There is a strange irony in the fact that if you stick rigidly to the NHS Choices line, you could be denying the patient a properly informed choice and contriving to mislead patients. You would be an accessory to the NHS’s own deception. Which in turn would bring you onto a collision course with the GDC guidelines.

The notion that everything in life can be provided to an identical standard at a flat rate price is of course ridiculous – but at least in UK dentistry it is officially ridiculous. So that’s OK then.

Tell me about it

Take my analogy of the taxi driver generously pointing out that he was approaching a bus stop and could see in his rear view mirror that a bus was approaching that could take the passenger to the requested destination at a fraction of the price. When did you last jump into a taxi to escape torrential rain, only for the driver to pull to the side of the road later in the journey to point out that the rain had stopped and the sun was shining?

To accept that either has ever happened (or ever would) would take a suspension of disbelief. But I was sitting in the back of a taxi recently, bravely explaining to the driver that taxi drivers had it easy and dentists had much greater obligations to make patients aware of the availability of cheaper options like NHS treatment.

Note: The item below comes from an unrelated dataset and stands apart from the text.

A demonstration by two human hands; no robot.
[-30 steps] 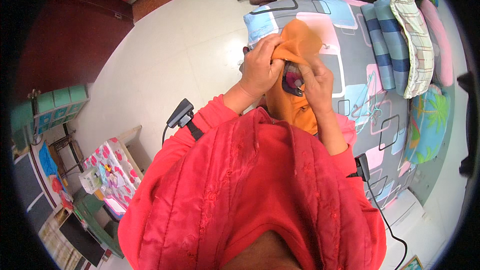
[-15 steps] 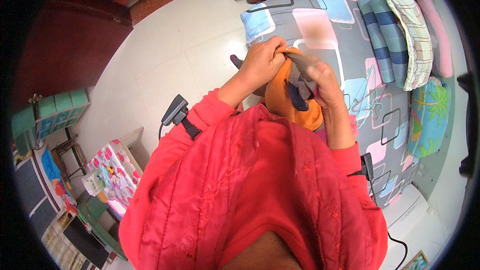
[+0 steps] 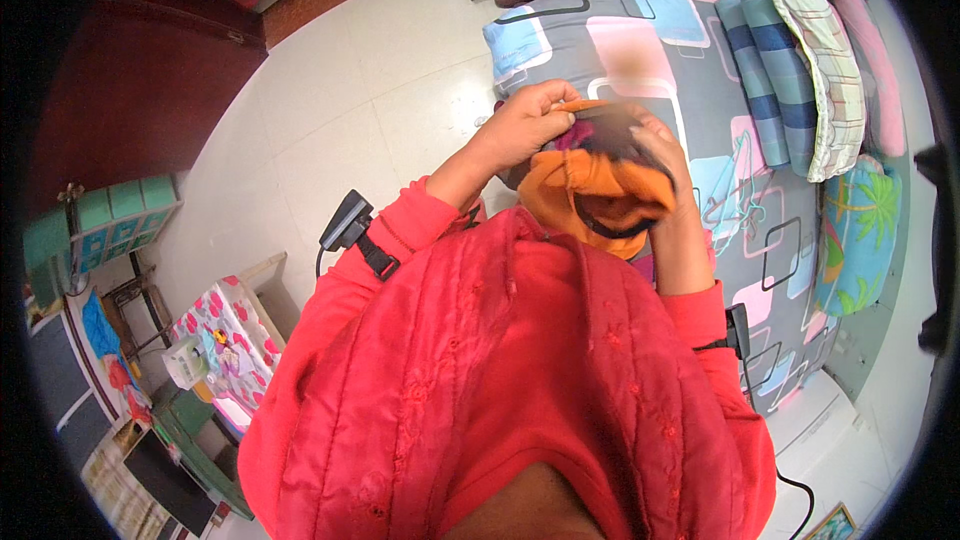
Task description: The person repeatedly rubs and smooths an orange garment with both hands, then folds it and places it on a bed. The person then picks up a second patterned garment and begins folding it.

Dentists could never suggest that they could provide any better care than anyone else, at any price. Nor could they suggest or imply that if the patient were to pay more, there was a faint possibility that the treatment might be better in some way or another.

‘Yeah, I know all that mate’ said the taxi driver, ‘it was the same for me when I was a dentist.’


  1. 1

    Good grief Dr Lewis! Are you saying ‘The Emperor has no clothes’? Because if you are…… ‘Next contestant on Mastermind is Sybil Fawlty, from Torquay. Specialist subject: The Bleeding Obvious!’
    Look: I dumped the NHS in 2006. You get what you pay for with me. I don’t lie/game/tell my patients they can’t see my hygienist ‘on the NHS’ (because I’m not ‘an NHS dentist’).
    The only thing I miss about ‘the NHS’ is the pension.

  2. 2

    When I left the NHS in the 1990’s after the 1st new contract was accepted by the BDA the comment I missed the least was “I’m entitled.”

  3. 3
  4. 4

    Kevin, you are a master at analagies and this one about riding in a taxi and along comes a bus….and in a taxi and the sun comes out….how do you do it.

  5. 5

    Very nicely put! So we know there is a problem, like in a clinical audit, how do we improve or fix it? How do we go about showing the public ‘the problem’ in a way that does not get us in trouble with the GDC? How does one change ‘the law’?

  6. 6

    You can’t do anything about it unless you are fully private.
    You can’t charge the NHS patient more than the ridiculous 3 UDA aka nectar points for a proper RCT as an example even if it takes you 1.5 to 2 hours to perform using the current modern materials and rotary files.
    You are not allowed to say to that patient that the outcome of the treatment this way (on a private basis) will be better as it is illegal and they can make a complaint to the GDC
    Of course this is just to fool people and give them the impression that NHS treatment is as good quality as private treatment.